ASSIGNMENT:
Please copy every line below that contains the string "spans".

DATA EXTRACTS:
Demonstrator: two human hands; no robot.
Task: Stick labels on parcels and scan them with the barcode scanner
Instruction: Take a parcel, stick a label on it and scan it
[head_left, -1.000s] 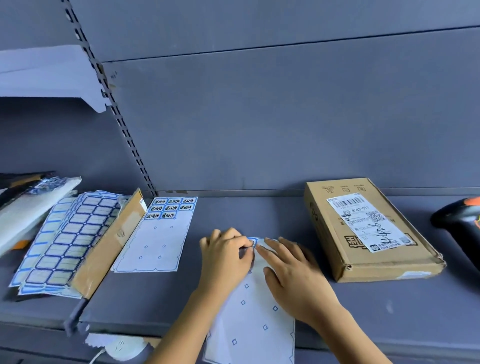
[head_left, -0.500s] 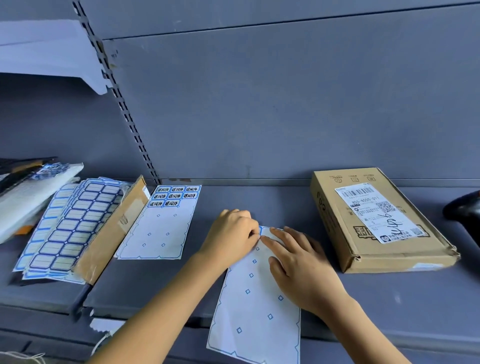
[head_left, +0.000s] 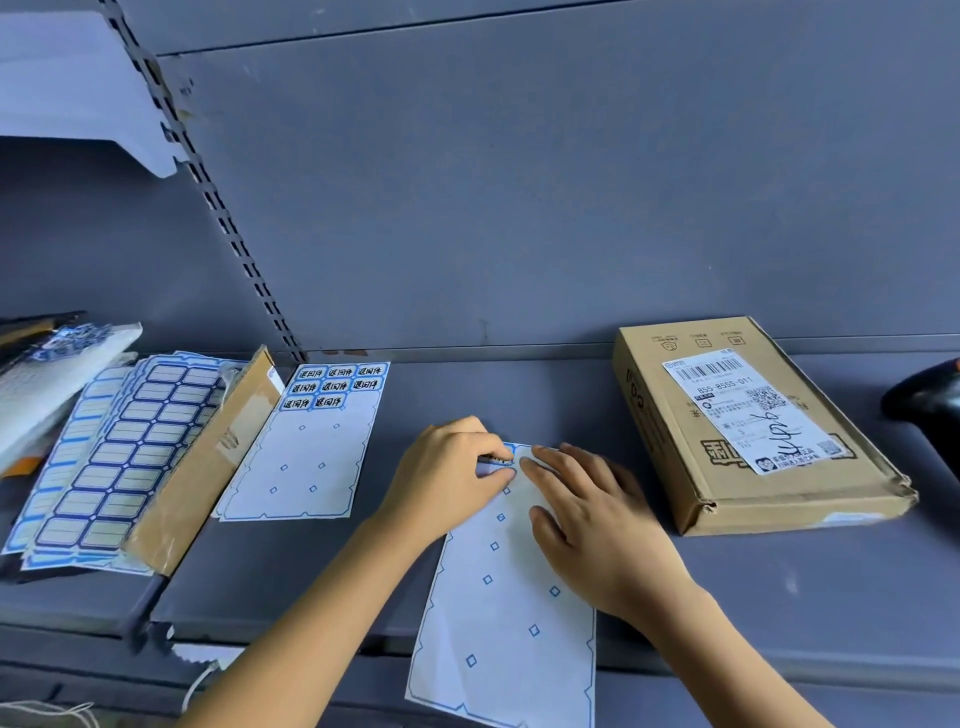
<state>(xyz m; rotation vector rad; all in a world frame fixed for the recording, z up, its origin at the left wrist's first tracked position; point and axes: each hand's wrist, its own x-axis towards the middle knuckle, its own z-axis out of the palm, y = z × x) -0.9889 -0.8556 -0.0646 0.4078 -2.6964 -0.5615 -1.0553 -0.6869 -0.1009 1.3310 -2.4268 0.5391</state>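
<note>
At the front edge of a grey shelf (head_left: 779, 597), near its middle, a nearly bare label sheet (head_left: 509, 623) lies overhanging the edge. A person's left hand (head_left: 447, 478) has thumb and forefinger clamped on a small label (head_left: 500, 459) at the sheet's far corner. The right hand (head_left: 587, 525) lies flat on the sheet, fingers straight and slightly apart, pressing it down. Toward the back right, a cardboard parcel (head_left: 753, 431) bearing a printed shipping slip lies flat, apart from both hands. A black barcode scanner (head_left: 924, 405) shows at the right edge. Back left, a second sheet (head_left: 311, 457) with eight labels lies beside a cardboard piece (head_left: 208, 467) and a stack of blank sheets (head_left: 104, 457).
</note>
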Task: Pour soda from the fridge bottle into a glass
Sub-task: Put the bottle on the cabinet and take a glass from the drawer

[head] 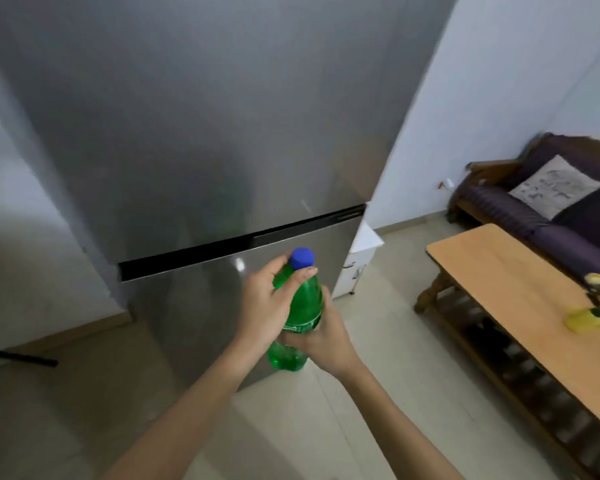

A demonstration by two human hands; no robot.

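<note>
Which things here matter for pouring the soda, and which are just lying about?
Job: bottle, cap, fridge, left hand and right hand, both gripping the bottle; no glass in view.
Lying about: table, sofa, cushion, yellow thing on the table.

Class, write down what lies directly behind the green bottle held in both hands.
Behind the green bottle stands the grey fridge, doors shut, with floor tiles below. Its inside is hidden.
</note>
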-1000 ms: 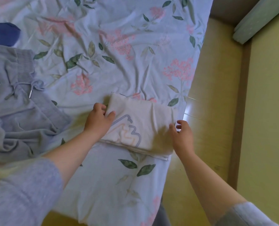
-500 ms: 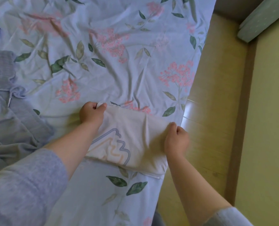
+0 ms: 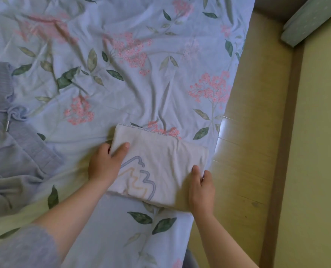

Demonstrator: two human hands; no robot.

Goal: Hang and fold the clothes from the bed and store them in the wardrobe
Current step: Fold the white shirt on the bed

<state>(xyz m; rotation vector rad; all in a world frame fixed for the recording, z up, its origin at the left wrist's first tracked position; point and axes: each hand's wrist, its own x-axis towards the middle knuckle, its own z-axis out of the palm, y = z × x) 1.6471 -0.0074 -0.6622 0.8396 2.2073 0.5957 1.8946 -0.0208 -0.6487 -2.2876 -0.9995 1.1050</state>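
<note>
Both hands, left hand (image 3: 104, 165) and right hand (image 3: 201, 188), grip the folded white T-shirt (image 3: 160, 167) by its ends; next comes lifting it level toward the wardrobe.

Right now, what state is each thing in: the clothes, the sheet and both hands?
White shirt: folded into a flat rectangle, held at both ends.
Left hand: grips the shirt's left end, thumb on top.
Right hand: grips the shirt's right end.
Grey garment: unfolded and rumpled.
Bed sheet: spread out, creased.
</note>
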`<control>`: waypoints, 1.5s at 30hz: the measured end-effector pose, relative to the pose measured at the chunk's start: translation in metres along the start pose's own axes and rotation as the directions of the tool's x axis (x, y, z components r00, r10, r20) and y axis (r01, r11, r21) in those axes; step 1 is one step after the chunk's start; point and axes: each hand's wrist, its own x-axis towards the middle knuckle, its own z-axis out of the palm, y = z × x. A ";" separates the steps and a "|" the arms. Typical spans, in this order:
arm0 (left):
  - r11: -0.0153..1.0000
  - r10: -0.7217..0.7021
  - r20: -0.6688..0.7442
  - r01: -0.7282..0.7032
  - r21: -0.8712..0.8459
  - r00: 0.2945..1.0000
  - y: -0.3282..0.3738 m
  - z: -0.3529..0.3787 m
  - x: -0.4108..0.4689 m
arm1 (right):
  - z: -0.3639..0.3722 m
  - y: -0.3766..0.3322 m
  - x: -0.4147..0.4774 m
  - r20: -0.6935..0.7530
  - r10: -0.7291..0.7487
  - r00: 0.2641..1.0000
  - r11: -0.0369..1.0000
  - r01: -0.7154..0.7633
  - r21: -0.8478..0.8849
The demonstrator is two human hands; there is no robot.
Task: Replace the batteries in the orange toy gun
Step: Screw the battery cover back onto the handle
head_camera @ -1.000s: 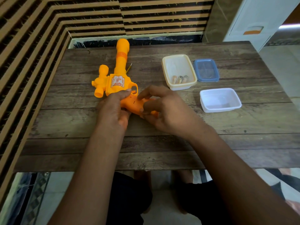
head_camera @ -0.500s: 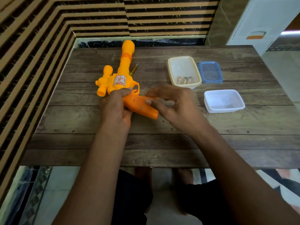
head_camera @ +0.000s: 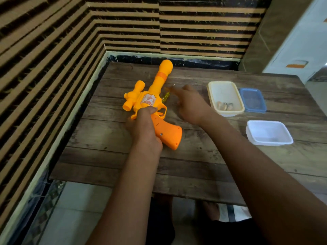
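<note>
The orange toy gun (head_camera: 148, 100) is laid flat on the wooden counter (head_camera: 194, 165) with its barrel pointed away, and it is gripped by the left hand (head_camera: 145, 128) where the body meets the handle. The right hand (head_camera: 191, 103) is seen over a yellow-green screwdriver (head_camera: 166, 96) that lies just beside the barrel. This hand is blurred, so it cannot be told whether its fingers are closed on the tool.

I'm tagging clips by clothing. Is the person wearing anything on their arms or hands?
Nothing visible. The left hand and right hand carry no gloves, watch or bracelet; the left forearm and right forearm are unsleeved as far as the frame shows.
</note>
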 end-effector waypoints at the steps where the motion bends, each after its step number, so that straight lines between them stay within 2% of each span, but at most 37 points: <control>1: 1.000 -0.012 -0.011 0.012 0.002 1.000 0.001 0.000 0.001 | 0.002 -0.001 0.010 0.031 -0.008 0.999 0.999 0.009 -0.039; 6: 0.998 -0.053 -0.033 0.054 0.020 0.998 0.003 -0.002 0.004 | 0.011 -0.008 0.033 0.132 -0.031 0.991 0.965 0.064 -0.254; 10: 0.997 -0.077 -0.014 0.076 -0.029 0.997 0.003 -0.002 0.007 | 0.005 -0.014 0.023 0.062 -0.063 0.996 0.957 0.078 -0.281; 14: 0.993 -0.087 0.009 0.088 -0.081 0.996 0.004 0.001 0.008 | -0.001 -0.021 0.003 -0.033 -0.033 0.999 0.950 0.021 -0.311; 17: 0.995 -0.065 0.029 0.067 -0.079 0.997 0.001 0.000 0.003 | -0.010 -0.028 -0.019 -0.083 0.034 0.996 0.917 -0.064 -0.395; 21: 0.996 -0.002 0.063 0.007 -0.086 0.998 -0.003 0.003 -0.003 | -0.022 -0.034 -0.057 -0.164 0.091 0.982 0.901 -0.152 -0.407; 27: 0.992 0.003 0.112 0.011 -0.122 0.994 -0.014 0.010 -0.013 | -0.028 -0.032 -0.102 -0.337 0.204 0.919 0.943 -0.277 -0.184; 30: 0.986 0.012 0.134 0.011 -0.169 0.991 -0.022 0.018 -0.023 | -0.029 -0.026 -0.109 -0.481 0.155 0.863 0.986 -0.167 0.018; 33: 0.984 -0.021 0.183 0.054 -0.172 0.983 -0.030 0.023 -0.028 | -0.029 -0.024 -0.115 -0.553 0.167 0.816 0.974 -0.052 0.218; 37: 0.980 -0.145 0.275 0.176 -0.095 0.950 -0.033 0.027 -0.036 | -0.027 -0.013 -0.116 -0.499 0.292 0.816 0.866 -0.005 0.499; 40: 0.978 -0.173 0.313 0.200 -0.055 0.934 -0.029 0.027 -0.042 | -0.030 -0.006 -0.111 -0.439 0.403 0.803 0.689 0.049 0.723; 43: 0.981 -0.174 0.329 0.191 -0.022 0.928 -0.027 0.029 -0.044 | -0.036 0.000 -0.108 -0.361 0.461 0.810 0.540 0.066 0.839; 45: 0.981 -0.180 0.337 0.196 -0.012 0.924 -0.026 0.030 -0.043 | -0.040 0.003 -0.108 -0.318 0.443 0.838 0.494 0.068 0.867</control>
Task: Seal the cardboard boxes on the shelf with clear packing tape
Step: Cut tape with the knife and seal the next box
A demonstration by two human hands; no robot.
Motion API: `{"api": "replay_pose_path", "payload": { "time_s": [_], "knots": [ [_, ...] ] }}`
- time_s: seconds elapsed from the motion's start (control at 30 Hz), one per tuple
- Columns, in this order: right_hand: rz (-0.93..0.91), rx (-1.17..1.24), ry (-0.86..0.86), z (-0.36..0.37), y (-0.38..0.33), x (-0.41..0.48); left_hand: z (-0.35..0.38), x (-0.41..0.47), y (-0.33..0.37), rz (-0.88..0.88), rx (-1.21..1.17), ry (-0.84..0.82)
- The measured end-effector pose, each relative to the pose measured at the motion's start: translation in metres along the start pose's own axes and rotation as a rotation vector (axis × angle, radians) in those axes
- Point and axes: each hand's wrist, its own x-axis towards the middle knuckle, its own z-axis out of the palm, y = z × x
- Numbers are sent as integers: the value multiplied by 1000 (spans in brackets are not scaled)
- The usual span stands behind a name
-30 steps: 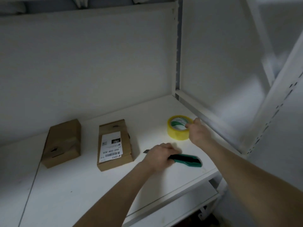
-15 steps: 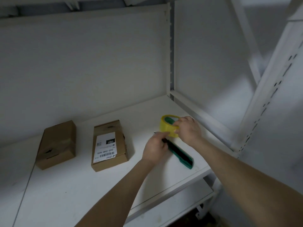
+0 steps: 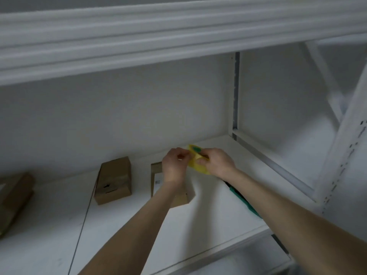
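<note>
Head view: we record both hands raised above the white shelf point(image 3: 208, 217), meeting at the roll of tape point(image 3: 195, 165). The right hand point(image 3: 217, 162) grips the roll, its thumb pressed on the yellow outer face and its fingers wrapped over the far side; the green core shows at the top. The left hand point(image 3: 174, 163) has its fingers curled, with thumb and forefinger pinching at the roll's near rim. We cannot tell whether a loose end of tape lies between them. The roll is held tilted and clear of the shelf, above the far end of the nearest box point(image 3: 156, 168). That box lies flat beneath the left wrist and is largely covered by the forearm; a strip of white label shows at its edge. A second box point(image 3: 114, 180) lies to its left, apart from it. A third box point(image 3: 14, 197) sits at the left edge of the frame, blurred. A green cutter point(image 3: 243, 198) lies on the shelf under the right forearm, partly hidden.
</note>
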Motion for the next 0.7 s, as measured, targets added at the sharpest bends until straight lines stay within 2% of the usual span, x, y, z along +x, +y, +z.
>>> {"api": "replay_pose_path", "payload": {
  "time_s": [0.23,0.43,0.5,0.6,0.7],
  "knots": [
    [-40,57,-84,11,-17,-3,-28,4,-6,-98,-16,-51],
    [3,-21,-86,14,-22,-6,-30,-3,-10,-129,-10,-56],
    [14,-47,-80,16,-23,-5,-28,-5,-11,-114,-7,-55],
    [61,-77,-15,17,-21,-6,-23,-12,-6,23,34,-74],
    [30,21,-38,18,-11,-3,-23,-11,-7,-45,-69,-87]
  ]
}}
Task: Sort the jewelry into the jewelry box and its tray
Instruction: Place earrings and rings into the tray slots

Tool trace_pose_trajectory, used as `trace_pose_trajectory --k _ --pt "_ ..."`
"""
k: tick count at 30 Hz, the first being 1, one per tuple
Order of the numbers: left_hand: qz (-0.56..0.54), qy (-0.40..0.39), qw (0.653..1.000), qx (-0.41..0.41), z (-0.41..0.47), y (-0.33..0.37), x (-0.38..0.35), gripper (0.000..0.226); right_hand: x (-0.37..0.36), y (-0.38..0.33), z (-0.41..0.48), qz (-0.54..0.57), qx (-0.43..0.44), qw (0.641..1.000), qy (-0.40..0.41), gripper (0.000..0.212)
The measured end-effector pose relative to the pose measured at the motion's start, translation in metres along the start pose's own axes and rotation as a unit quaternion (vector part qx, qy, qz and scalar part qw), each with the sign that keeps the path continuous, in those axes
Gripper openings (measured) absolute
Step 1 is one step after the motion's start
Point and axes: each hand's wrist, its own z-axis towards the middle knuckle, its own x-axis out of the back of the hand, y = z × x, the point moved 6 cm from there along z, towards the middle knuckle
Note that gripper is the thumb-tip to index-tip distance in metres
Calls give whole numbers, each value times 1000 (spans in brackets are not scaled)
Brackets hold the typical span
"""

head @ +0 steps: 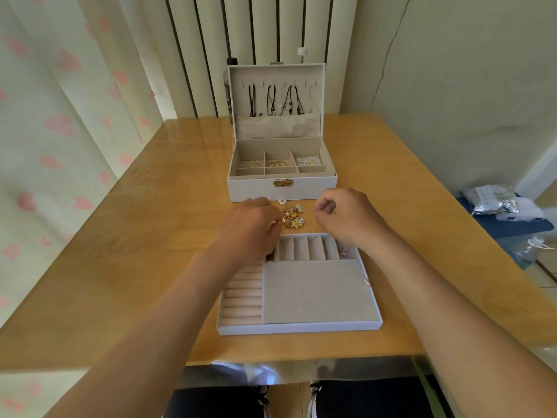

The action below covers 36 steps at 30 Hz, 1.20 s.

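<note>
On the tabletop [120, 236] the open jewelry box [281, 188] stands beyond its tray [301, 327]. The right hand [343, 217] is curled — holding anything, I cannot tell; the left hand [250, 227], at the jewelry pile [294, 214] between them, pinches a gold piece [276, 223].

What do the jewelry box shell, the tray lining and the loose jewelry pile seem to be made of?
Jewelry box: pale matte shell, possibly faux leather; shiny gold metal clasp. Tray: matte beige lining without glare, likely velvet-like fabric. Jewelry pile: glossy gold-coloured metal with white pearl-like beads and petals; real or imitation, I cannot tell.
</note>
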Motion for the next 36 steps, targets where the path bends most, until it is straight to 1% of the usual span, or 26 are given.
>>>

REPLY TO THE TASK:
`<control>`: waypoints, 1.5s at 30hz: the measured end-effector pose, relative to the pose measured at the chunk's start: translation in metres along the start pose's own axes and rotation as the directions of the tool's x axis (x, y, z components r00, r10, r20) and y axis (r01, r11, r21) in those axes; step 1 is one step after the chunk's start; point and axes: each hand's wrist, its own x-axis towards the middle knuckle, its own z-axis out of the palm, y = z × x. A ";" separates the steps and a "|" the arms. Typical spans, in this order:
- Numbers are sent as integers: the value multiplied by 1000 (spans in brackets are not scaled)
Calls give whole numbers, each value times 1000 (spans in brackets are not scaled)

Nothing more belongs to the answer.